WHAT NEEDS TO BE DONE ->
Restate each of the lines below word for word and drop every picture.

'''

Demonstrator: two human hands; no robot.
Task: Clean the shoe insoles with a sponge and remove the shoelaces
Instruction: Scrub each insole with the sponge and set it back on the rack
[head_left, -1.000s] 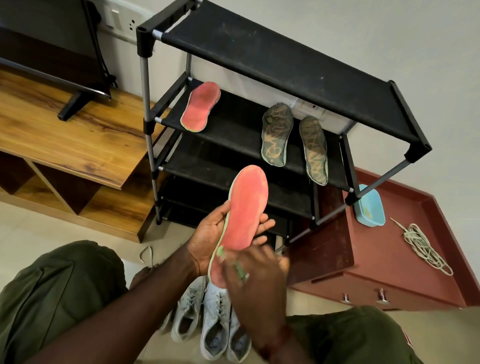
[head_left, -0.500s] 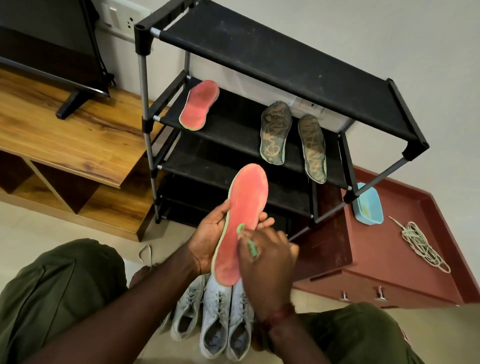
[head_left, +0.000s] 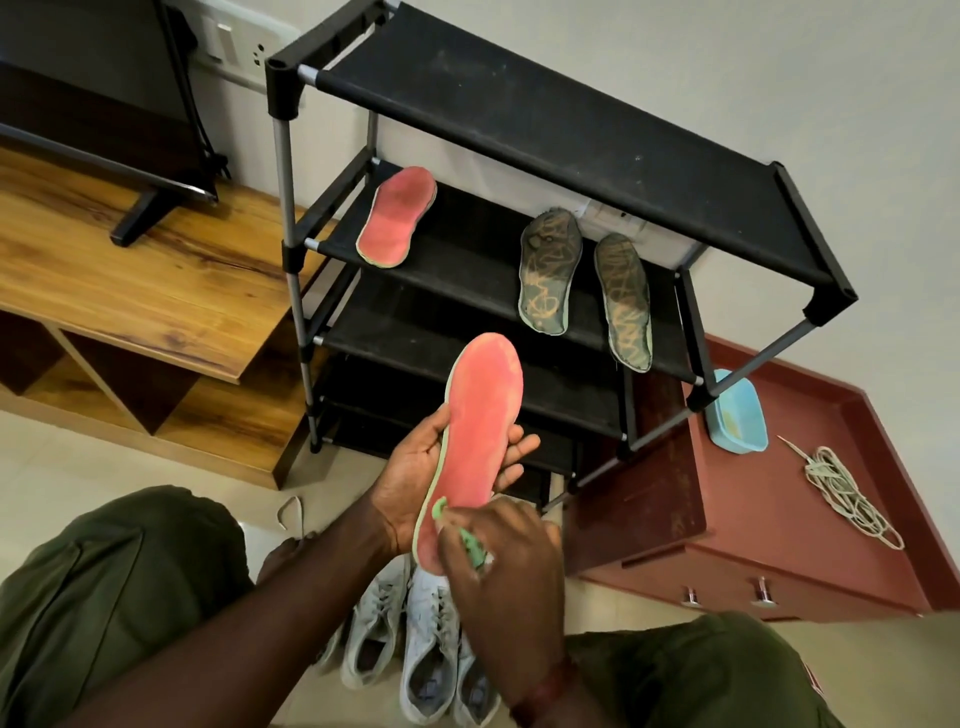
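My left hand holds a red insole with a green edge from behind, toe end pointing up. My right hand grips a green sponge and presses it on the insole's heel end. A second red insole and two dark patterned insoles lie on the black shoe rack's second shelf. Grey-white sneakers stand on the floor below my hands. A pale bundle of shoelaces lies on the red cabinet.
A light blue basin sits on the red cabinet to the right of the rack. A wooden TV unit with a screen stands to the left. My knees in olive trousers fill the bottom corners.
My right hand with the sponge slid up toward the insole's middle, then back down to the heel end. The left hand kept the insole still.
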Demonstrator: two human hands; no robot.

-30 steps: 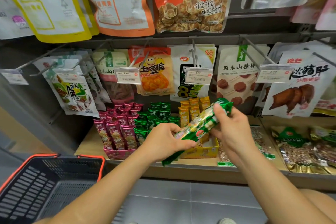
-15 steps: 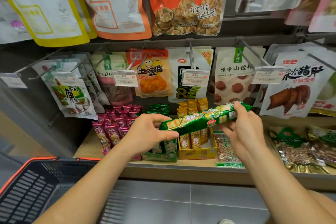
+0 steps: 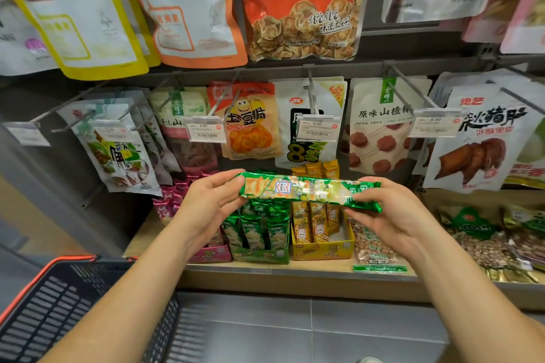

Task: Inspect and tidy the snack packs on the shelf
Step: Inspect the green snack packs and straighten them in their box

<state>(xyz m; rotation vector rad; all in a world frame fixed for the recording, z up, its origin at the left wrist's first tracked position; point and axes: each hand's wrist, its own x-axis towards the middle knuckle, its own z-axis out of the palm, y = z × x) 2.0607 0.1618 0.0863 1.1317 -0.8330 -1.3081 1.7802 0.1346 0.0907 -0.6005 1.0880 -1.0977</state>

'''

ANSWER TO THIS PROBLEM ->
Demonstrator: two human hands; no robot.
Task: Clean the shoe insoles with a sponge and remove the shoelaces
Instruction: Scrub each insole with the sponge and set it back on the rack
[head_left, -1.000s] 
[head_left, -0.500s] 
[head_left, +0.000s] 
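My left hand holds a red insole with a green edge from behind, toe end pointing up. My right hand grips a green sponge and presses it on the insole's heel end. A second red insole and two dark patterned insoles lie on the black shoe rack's second shelf. Grey-white sneakers stand on the floor below my hands. A pale bundle of shoelaces lies on the red cabinet.
A light blue basin sits on the red cabinet to the right of the rack. A wooden TV unit with a screen stands to the left. My knees in olive trousers fill the bottom corners.
My right hand with the sponge slid up toward the insole's middle, then back down to the heel end. The left hand kept the insole still.
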Demonstrator: two human hands; no robot.

-30 steps: 
-15 steps: 
+0 steps: 

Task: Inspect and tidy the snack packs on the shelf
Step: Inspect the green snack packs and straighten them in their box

<state>(xyz m; rotation vector rad; all in a world frame fixed for the recording, z up, its origin at the left wrist's first tracked position; point and axes: each hand's wrist, its own x-axis towards the middle knuckle, its own z-axis out of the palm, y = z × x) 2.0607 0.1618 0.0863 1.1317 -0.8330 -1.3081 1.7802 0.1346 0.0907 -0.6005 1.0880 -1.0977</state>

Nothing more belongs to this answer.